Depois de ouvir todo discurso bonito proferida pelo Ministro de Estado e Chefe da Casa Civil Adão de Almeida, tenho de discordar veementemente da absurda concretização agora desenhada, segundo a qual o número de municípios aumenta 3,5 vezes. É evidente que se trata de uma opção caótica em termos políticos e ruinosa em termos financeiros.


Mais uma vez, parece-nos que a mesma “alfaiataria” jurídica que desenhou a Constituição está de novo a propor soluções que nada têm que ver com a realidade angolana, decalcando atabalhoadamente sistemas de outros países. Estamos agora perante uma espécie de réplica dos discursos municipalistas e concelhios portugueses introduzidos na historiografia lusitana por Alexandre Herculano no século XIX. De repente, parece que em Angola todos leram Herculano e se tornaram municipalistas, acreditando que o passado e o futuro do país estão no município.

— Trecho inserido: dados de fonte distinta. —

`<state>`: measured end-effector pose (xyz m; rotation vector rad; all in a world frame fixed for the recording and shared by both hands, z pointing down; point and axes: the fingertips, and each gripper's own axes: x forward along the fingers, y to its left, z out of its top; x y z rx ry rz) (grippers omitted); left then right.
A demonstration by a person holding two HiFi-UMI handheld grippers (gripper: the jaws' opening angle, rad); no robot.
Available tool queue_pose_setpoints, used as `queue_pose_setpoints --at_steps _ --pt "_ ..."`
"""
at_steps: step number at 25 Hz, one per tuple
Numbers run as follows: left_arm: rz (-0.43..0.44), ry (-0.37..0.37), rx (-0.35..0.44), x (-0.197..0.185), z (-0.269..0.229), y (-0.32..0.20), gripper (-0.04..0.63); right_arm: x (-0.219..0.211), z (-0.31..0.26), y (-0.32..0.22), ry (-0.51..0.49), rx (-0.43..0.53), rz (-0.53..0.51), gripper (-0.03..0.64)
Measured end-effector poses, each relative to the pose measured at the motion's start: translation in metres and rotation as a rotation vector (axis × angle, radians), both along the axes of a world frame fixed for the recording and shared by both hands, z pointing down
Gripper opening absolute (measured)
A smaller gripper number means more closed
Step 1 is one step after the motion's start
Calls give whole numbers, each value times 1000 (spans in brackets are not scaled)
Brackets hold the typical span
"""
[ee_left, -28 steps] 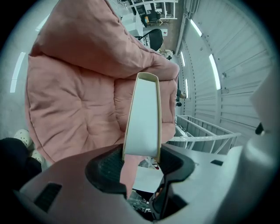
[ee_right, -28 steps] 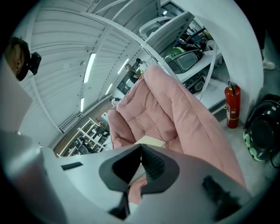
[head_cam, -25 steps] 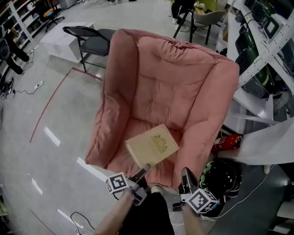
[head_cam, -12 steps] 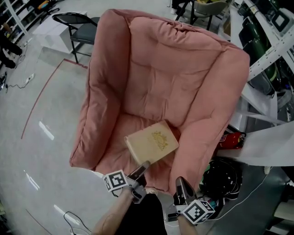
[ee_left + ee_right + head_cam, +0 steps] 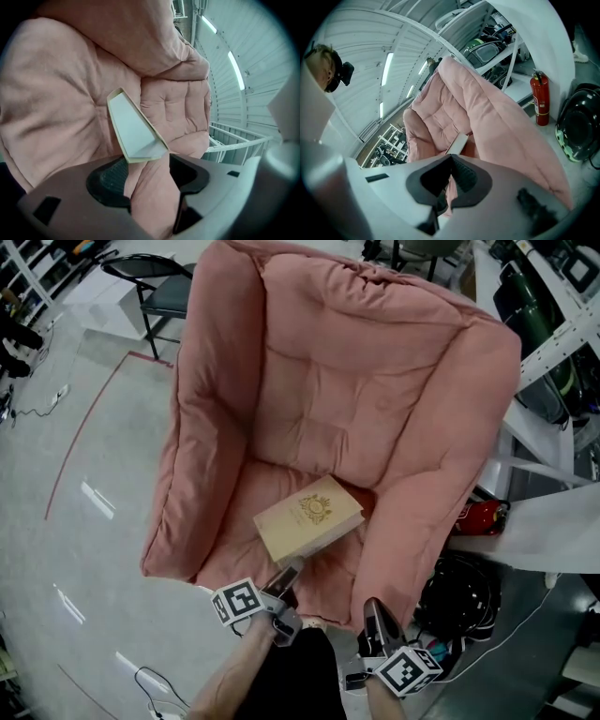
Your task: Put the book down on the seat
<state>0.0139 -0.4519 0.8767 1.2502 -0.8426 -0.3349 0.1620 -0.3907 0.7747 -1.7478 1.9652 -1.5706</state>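
Note:
A tan book [image 5: 307,518] with a gold emblem lies on the seat cushion of the big pink armchair [image 5: 347,381], its cover up. In the left gripper view the book [image 5: 133,131] shows its pale underside, with its near corner just past the jaw tips. My left gripper [image 5: 286,576] [image 5: 147,164] sits at that near corner. Its jaws are opening and stand wide, and the pads do not press on the book. My right gripper [image 5: 372,610] [image 5: 451,159] hangs in front of the chair's right arm, shut on nothing.
A red fire extinguisher [image 5: 483,517] and a black helmet [image 5: 459,592] sit on the floor right of the armchair. White shelving [image 5: 553,343] rises behind them. A black folding chair [image 5: 164,292] stands at the back left. A cable [image 5: 155,681] lies on the floor near my left arm.
The book has settled a little deeper and flatter on the seat cushion. My left gripper stays at its near corner. The right gripper has hardly moved.

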Motion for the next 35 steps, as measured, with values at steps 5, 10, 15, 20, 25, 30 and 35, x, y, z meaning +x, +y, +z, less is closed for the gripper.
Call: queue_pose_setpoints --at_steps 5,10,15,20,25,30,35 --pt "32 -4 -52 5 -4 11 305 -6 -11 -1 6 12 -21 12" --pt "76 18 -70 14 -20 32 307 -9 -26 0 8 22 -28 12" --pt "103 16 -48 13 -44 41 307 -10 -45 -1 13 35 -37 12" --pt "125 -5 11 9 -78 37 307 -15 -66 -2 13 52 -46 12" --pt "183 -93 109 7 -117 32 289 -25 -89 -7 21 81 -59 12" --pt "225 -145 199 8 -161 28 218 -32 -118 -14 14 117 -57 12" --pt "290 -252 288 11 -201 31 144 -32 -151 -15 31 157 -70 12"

Vejamos as razões impeditivas desta ilusão autárquica.


A ideia de transformar comunas em municípios parece uma magia surgida de uma mente brilhante, mas a realidade é que a comuna, como o próprio ministro Almeida reconhece, não tem os poderes, a experiência e o historial de trabalhar com as comunidades locais. Na verdade, as comunas não passam de linhas territoriais sem conteúdo, estrutura, pessoal técnico, etc. Mudar o nome das “comunas” para “municípios” não altera a realidade. O nome não faz a coisa, a coisa é que faz o nome. De nada vale mudar o nome se não se muda a estrutura.


As sucessivas gerações de dirigentes angolanos têm cometido e ainda cometem este erro: pensar que as “magias legais” substituem a competência. Não interessa fazer leis mais ou menos inteligentes, com mais ou menos proclamações de boas intenções, se na prática as soluções no terreno não funcionam. A grande aposta do governo deveria ser na competência e eficiência dos seus quadros e não em construções legais descabidas.

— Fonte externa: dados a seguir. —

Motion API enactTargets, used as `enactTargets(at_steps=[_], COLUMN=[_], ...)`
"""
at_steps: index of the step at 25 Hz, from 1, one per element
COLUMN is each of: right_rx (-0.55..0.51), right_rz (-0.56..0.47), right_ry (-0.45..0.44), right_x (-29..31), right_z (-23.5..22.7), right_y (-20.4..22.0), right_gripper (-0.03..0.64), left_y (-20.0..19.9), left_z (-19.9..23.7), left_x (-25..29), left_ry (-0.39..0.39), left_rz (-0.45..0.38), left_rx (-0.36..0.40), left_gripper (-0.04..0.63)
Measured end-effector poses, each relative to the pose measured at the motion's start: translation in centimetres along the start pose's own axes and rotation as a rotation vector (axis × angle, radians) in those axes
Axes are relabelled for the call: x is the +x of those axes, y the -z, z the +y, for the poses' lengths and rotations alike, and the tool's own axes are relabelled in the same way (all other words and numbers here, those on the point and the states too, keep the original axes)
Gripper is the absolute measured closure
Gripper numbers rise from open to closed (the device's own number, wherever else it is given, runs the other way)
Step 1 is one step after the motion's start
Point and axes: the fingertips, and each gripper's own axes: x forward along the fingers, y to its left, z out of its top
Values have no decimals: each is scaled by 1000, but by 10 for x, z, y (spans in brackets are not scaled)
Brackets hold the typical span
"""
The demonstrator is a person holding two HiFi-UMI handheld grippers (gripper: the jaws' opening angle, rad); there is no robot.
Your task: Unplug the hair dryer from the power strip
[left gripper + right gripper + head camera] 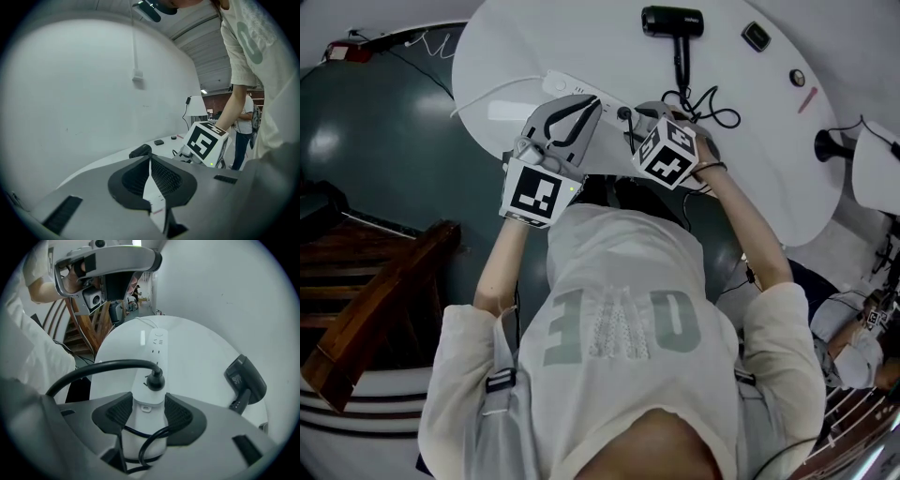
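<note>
A white power strip (572,87) lies on the round white table (516,47). In the right gripper view the hair dryer's black plug (155,379) sits in the power strip (152,362), and its cord (93,369) arcs off to the left. My right gripper (149,406) points steeply down, its pads pressed on the two sides of the strip's near end. The black hair dryer (673,23) lies at the table's far side, its cord (703,103) coiled near the right gripper (639,114). My left gripper (581,103) hovers over the strip, shut (150,161), with nothing held.
A small black device (756,36), a round button-like item (797,77) and a pink pen (807,98) lie on the table's right side. Dark wooden stairs (366,281) stand at the left. Another person (853,337) is at the right, near a white lamp (197,105).
</note>
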Motion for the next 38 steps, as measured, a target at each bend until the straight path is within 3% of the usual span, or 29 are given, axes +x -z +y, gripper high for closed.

Ronald Reagan, um dos presidentes americanos mais bem-sucedidos das últimas décadas, dizia que a “política é o pessoal”, isto é, o que trazia verdadeiramente resultados positivos a uma política não era a conversa, mas as pessoas escolhidas para levar avante essa política, a sua capacidade e eficácia. É este o ponto que João Lourenço tarda em ver. Com pessoas que ao longo dos anos serviram a vários mestres, demonstraram ser incompetentes e não fizeram avançar o país, não há sucesso possível, só frustração em cadeia.

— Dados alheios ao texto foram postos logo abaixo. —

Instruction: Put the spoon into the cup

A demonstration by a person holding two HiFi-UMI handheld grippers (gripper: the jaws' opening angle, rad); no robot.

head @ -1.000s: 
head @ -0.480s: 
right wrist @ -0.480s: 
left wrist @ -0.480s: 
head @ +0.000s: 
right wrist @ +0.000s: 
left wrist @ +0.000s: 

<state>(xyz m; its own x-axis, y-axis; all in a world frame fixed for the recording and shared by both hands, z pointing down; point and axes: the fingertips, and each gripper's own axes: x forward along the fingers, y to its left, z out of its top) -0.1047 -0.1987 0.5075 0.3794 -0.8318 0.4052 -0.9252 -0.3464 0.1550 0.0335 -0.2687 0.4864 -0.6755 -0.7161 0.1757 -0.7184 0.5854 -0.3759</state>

Será possível, de um momento para o outro, criar as estruturas físicas, os edifícios, os instrumentos técnicos e as estruturas humanas para estabelecer 417 municípios? Obviamente que não! Logo, seremos remetidos para o gradualismo do costume, com um plano para implementar os 417 municípios ao longo de décadas.
As inconstituicionalidade do regime mexe com alicerce da nossa democracia e automaticamente transmite uma visão de sufoco das instituições do Estado, algo que a luz da nossa constituição é condenavel e punivel com base no artigo 6o da Constituição (Supremacia da Constituição e Legalidade), estabelecendo que o Estado subordina-se a Constituição e funda-se na legalidade, devendo respeitar e fazer respeitar as leis. Ainda sobre a presente Constituição no seu art. 230o (Legalidade), estabelece as entidades que podem requerer ao Tribunal Constitucional a declaração de inconstitucionalidade as seguintes entidades: a)- O Presidente da República; b)- Um décimo dos Deputados à Assembleia Nacional em efectividade de funções; c)- Os Grupos Parlamentares; d)- O Procurador-Geral da República; e)- O Provedor de Justiça; f)- A Ordem dos Advogados de Angola. Destas entidades apenas a Ordem dos Advogados de Angola trabalha no sentido de garantir a constituicionalidade de qualquer norma.


Em suma, a ideia de pôr fim a uma divisão político-administrativa subautárquica é perigosa do ponto de vista político e da integridade do território, e espanta que o MPLA, o único partido a governar Angola há 47 anos, proponha tal absurdo.